§ **About this exercise**
Could you reproduce the lines below from the one with "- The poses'" through the one with "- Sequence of"? Keep both ends and add nothing.

§ **Source material**
^^^^^^^^

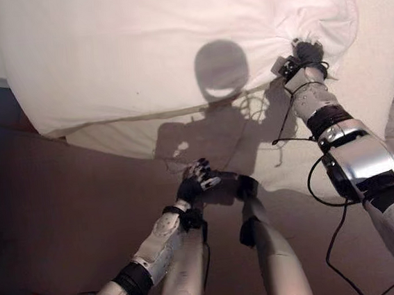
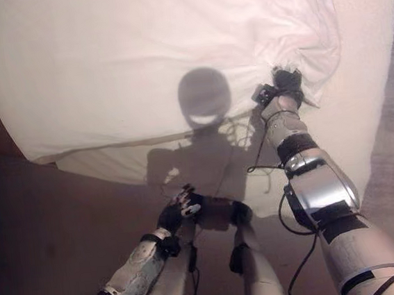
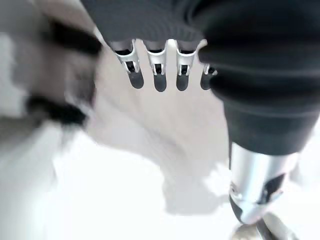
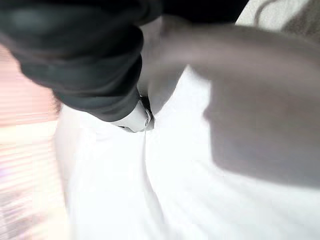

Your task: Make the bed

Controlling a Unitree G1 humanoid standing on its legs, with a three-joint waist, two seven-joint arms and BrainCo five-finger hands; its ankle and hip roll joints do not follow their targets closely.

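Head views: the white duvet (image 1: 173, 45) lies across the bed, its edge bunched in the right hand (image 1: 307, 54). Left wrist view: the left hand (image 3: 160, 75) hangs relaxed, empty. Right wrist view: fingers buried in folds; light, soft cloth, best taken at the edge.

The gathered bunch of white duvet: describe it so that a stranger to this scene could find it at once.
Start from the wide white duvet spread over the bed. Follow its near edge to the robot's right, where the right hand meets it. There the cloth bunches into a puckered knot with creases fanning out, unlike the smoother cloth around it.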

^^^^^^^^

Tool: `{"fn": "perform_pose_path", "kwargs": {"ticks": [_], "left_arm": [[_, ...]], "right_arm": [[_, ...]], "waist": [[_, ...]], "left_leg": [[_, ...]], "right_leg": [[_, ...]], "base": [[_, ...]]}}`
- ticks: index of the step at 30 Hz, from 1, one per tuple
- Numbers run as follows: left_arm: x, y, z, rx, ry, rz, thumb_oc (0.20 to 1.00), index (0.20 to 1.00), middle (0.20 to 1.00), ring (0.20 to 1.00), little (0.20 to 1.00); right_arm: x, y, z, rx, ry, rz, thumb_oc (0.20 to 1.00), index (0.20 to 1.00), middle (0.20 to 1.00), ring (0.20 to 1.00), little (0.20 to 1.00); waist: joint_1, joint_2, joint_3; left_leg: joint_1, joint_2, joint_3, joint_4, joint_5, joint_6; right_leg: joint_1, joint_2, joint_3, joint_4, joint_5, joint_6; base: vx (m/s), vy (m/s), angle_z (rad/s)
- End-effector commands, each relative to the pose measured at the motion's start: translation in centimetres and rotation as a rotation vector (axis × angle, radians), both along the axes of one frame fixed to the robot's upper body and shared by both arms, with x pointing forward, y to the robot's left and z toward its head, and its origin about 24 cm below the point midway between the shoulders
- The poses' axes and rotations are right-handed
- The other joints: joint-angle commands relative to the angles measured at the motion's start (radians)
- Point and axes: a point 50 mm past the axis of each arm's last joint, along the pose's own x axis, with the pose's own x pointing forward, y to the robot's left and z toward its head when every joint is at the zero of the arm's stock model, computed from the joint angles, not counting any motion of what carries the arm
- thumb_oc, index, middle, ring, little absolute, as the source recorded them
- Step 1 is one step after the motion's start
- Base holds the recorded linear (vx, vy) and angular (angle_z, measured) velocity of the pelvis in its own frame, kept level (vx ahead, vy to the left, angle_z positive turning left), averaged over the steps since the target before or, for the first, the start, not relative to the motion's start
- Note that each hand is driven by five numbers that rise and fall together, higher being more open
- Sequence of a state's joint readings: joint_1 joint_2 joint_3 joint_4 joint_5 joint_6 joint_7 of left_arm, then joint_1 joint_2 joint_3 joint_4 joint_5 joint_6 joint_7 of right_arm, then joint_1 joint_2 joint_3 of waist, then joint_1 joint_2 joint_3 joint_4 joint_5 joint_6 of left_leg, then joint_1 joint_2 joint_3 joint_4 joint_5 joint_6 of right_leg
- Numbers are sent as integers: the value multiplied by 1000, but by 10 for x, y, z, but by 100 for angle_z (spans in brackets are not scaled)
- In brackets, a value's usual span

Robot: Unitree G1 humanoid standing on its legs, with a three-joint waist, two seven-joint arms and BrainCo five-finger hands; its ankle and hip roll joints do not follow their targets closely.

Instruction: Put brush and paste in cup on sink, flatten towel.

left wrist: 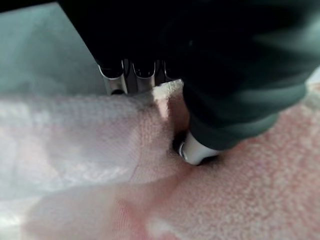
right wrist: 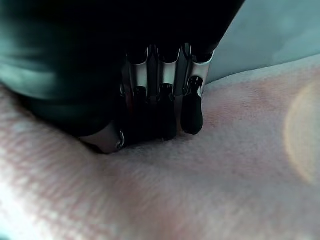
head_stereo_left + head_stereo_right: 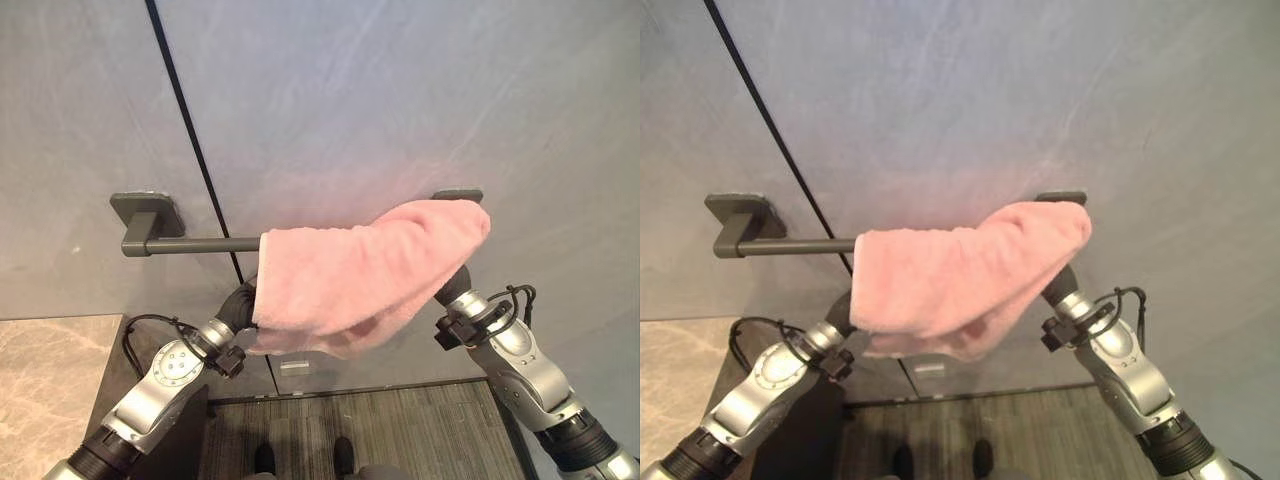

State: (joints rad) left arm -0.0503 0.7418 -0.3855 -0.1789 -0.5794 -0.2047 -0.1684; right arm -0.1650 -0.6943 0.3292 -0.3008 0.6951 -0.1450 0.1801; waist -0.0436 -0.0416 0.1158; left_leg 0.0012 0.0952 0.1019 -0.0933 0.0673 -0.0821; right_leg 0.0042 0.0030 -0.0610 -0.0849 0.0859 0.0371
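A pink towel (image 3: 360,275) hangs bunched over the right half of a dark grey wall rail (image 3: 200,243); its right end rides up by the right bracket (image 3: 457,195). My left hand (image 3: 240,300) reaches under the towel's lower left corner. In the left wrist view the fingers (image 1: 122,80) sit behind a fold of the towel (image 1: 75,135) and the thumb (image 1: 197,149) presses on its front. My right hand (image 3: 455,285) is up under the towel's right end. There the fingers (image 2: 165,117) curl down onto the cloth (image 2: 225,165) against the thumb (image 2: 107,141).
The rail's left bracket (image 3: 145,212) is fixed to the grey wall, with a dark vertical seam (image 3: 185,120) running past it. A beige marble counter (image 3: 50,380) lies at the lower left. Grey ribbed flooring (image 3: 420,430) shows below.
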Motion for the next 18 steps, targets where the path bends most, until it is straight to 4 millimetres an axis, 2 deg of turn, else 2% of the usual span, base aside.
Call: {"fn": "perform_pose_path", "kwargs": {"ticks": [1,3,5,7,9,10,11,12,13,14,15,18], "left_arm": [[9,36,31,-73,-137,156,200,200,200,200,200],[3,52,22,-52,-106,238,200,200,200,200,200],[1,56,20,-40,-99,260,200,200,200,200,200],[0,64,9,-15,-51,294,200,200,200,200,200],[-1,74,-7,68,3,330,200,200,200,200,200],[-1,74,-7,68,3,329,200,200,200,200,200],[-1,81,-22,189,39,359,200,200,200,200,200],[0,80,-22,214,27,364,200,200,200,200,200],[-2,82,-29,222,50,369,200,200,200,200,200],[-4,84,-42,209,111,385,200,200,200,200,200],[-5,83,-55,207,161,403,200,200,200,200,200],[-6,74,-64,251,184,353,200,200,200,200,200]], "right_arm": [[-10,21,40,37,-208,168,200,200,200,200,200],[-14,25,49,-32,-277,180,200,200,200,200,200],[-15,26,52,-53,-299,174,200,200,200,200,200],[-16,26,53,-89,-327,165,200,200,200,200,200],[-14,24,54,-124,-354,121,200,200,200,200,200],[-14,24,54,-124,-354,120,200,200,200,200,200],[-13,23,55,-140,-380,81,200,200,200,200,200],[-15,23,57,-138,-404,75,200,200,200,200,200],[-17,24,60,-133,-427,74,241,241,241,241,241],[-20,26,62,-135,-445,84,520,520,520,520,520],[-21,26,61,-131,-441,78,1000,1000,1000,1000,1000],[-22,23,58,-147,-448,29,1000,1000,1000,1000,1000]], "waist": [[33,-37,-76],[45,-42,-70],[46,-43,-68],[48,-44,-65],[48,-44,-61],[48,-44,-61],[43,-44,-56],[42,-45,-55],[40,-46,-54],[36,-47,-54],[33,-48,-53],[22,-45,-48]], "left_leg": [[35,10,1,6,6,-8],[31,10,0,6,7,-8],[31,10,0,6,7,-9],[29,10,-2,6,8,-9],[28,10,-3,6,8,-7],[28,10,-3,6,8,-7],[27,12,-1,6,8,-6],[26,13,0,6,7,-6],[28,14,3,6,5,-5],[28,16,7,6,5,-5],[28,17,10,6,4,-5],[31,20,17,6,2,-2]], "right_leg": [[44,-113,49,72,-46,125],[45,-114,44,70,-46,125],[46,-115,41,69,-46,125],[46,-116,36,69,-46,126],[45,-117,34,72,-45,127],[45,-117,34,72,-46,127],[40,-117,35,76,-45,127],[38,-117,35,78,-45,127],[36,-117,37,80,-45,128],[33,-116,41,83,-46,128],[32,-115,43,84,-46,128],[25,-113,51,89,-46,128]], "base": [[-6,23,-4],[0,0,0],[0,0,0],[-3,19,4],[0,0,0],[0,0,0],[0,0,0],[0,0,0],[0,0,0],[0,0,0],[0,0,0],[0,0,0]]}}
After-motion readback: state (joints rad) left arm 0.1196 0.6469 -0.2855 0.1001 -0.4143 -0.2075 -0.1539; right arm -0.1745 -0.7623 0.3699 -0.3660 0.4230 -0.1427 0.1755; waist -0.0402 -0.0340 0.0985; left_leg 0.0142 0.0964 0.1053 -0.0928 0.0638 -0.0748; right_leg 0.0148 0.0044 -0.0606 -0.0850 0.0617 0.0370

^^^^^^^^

§ **Answer box**
- The poses' axes and rotations are right-handed
- The other joints: joint-angle commands relative to the angles measured at the motion's start (radians)
- Point and axes: a point 50 mm past the axis of each arm's last joint, along the pose's own x axis, with the pose's own x pointing forward, y to the robot's left and z toward its head when every joint is at the zero of the arm's stock model, computed from the joint angles, not counting any motion of what carries the arm
- thumb_oc, index, middle, ring, little absolute, as the source recorded them
- Step 1 is one step after the motion's start
- Base holds the recorded linear (vx, vy) and angular (angle_z, measured) velocity of the pelvis in its own frame, kept level (vx ahead, vy to the left, angle_z positive turning left), averaged over the steps since the target before or, for the first, the start, not relative to the motion's start
- Note that each hand is driven by five numbers that rise and fall together, higher being more open
- Sequence of a state's joint readings: joint_1 joint_2 joint_3 joint_4 joint_5 joint_6 joint_7 of left_arm, then joint_1 joint_2 joint_3 joint_4 joint_5 joint_6 joint_7 of right_arm, then joint_1 joint_2 joint_3 of waist, then joint_1 joint_2 joint_3 joint_4 joint_5 joint_6 of left_leg, then joint_1 joint_2 joint_3 joint_4 joint_5 joint_6 of right_leg

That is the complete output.